Complaints data collected by the Federal Trade Commission from several U.S. law enforcement agencies show that distressed homeowners became particularly vulnerable to fraudulent practices by individuals or companies promising financial "rescue." Companies that, for instance, offer mortgage modifications or foreclosure relief programs generated nearly 8,000 complaints in 2009. Only one such complaint was officially recorded in 2008. The numbers are an indication of a much larger problem, since only a fraction of victims file formal complaints.
"These people are desperate and are unfortunately the perfect target for a scammer who has no conscience and is trying to take the last dollar out of these people's wallets," said David Vladeck, the FTC's director of consumer protection .
The FTC collected more than 1.3 million complaints of all kinds last year, up from 1.2 million in 2008. Consumers reported losing more than $1.7 billion from fraud and various other schemes, with the largest concentration of complaints coming from Nevada and Colorado.
The complaints were not limited to mortgage swindles. This year, the most commonly reported problem was identity theft.
David Vladeck's warning to foreclosure rescue scammers: "I want to send you to jail."
But as people increasingly lost their jobs and fell behind on mortgage payments last year, some of the most striking spikes in complaints related to credit schemes. Between 2008 and 2009, complaints about companies that offer advance-fee loans and promise to repair bad credit more than doubled to 41,448. "Debt management" and "credit counseling" complaints also doubled.
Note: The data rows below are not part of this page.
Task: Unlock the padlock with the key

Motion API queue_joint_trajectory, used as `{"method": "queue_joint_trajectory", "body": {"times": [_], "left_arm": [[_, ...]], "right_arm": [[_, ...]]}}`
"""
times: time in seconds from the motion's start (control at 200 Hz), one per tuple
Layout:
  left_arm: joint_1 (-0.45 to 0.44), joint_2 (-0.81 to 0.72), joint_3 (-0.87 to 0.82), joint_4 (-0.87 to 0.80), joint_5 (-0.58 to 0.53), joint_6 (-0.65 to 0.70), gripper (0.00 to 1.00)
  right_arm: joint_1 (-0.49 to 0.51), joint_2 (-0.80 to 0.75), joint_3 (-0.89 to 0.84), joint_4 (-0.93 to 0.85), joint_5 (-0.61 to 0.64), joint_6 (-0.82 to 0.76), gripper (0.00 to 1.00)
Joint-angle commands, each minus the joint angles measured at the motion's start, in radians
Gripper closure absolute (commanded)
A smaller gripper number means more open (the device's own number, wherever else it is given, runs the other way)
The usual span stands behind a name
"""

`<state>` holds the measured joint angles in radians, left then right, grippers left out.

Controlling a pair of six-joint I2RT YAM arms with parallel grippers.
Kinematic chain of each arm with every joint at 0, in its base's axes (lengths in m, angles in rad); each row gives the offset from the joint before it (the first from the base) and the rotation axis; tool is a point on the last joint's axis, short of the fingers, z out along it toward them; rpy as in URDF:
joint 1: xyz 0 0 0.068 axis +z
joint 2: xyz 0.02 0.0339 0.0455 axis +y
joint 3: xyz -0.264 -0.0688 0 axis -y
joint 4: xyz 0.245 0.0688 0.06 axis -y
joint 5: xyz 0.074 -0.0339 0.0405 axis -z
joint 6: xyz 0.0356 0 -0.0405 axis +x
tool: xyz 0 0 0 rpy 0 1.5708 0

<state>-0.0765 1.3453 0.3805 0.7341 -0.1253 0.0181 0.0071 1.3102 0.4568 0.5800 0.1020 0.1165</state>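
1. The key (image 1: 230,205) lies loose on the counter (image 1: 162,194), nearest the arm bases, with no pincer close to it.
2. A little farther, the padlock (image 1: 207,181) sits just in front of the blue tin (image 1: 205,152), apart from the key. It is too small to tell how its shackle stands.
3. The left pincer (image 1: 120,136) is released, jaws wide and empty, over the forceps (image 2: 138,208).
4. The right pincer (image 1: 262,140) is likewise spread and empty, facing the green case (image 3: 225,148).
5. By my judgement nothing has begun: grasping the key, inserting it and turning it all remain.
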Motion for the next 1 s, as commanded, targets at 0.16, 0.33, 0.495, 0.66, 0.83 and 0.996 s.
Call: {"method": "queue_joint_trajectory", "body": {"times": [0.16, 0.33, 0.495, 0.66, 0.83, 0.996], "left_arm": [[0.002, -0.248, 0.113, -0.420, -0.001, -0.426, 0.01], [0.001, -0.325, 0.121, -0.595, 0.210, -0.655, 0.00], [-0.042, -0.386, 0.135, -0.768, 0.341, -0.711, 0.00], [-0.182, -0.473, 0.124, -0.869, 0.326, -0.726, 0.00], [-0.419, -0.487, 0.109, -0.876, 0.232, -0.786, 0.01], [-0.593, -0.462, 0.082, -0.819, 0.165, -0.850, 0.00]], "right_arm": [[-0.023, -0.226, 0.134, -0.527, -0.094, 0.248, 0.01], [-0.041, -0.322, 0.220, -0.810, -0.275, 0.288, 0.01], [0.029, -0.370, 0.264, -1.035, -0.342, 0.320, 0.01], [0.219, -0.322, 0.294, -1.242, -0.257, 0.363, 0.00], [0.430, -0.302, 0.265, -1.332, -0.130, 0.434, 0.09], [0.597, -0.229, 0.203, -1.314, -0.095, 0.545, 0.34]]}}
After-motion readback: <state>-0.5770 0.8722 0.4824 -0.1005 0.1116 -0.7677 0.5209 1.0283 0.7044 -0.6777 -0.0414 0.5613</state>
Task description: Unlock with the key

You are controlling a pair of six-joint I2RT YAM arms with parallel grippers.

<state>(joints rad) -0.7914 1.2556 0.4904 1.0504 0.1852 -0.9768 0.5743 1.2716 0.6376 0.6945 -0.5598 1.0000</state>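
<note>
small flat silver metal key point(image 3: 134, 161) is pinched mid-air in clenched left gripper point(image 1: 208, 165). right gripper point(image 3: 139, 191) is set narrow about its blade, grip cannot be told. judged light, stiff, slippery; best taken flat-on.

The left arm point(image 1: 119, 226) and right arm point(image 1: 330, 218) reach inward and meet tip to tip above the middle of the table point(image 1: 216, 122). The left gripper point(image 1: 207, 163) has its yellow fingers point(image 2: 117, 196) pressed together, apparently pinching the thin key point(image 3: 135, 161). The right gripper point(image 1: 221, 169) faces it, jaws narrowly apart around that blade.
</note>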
The FTC, the U.S. Justice Department and state attorneys general have accused--and are prosecuting--dozens of companies for fraudulently using the recession to victimize consumers.
Now the FTC is paying particular attention to mortgage schemes. The sudden leap in consumer complaints is in part attributable to hundreds of "rescue" companies that launched last year after the Obama administration created a government-subsidized loan modification program.
Logistical problems have plagued the administration's Home Affordable Modification Program, which has produced only 116,000 permanent mortgage modifications. In turn, many homeowners have turned to fly-by-night companies for help, analysts say.
"Fundamentally they're a product of a broken system," said Ira Rheingold, executive director of the National Association of Consumer Advocates. "As long as people are desperate to save their homes, and don't have a good alternative, these guys are going to find a way to cheat them."
Although some businesses offer legitimate loan modification services, the FTC has proposed a new rule that would prohibit companies from charging consumers up-front fees, a move that will probably "drive a lot of these scammers out of this business," Vladeck said. The agency, which can bring civil but not criminal court cases, has identified about 500 companies that currently charge advance fees.
Through its "Operation Loan Lies," the agency has sued about 30 companies accused of operating bogus loan modification or foreclosure rescue businesses.
Ultimately, Vladeck hopes these cases will encourage the Justice Department to pursue criminal charges against mortgage schemers.
"I want to shut you down," Vladeck said of the schemers. "I want to take every penny you have and I want to send you to jail."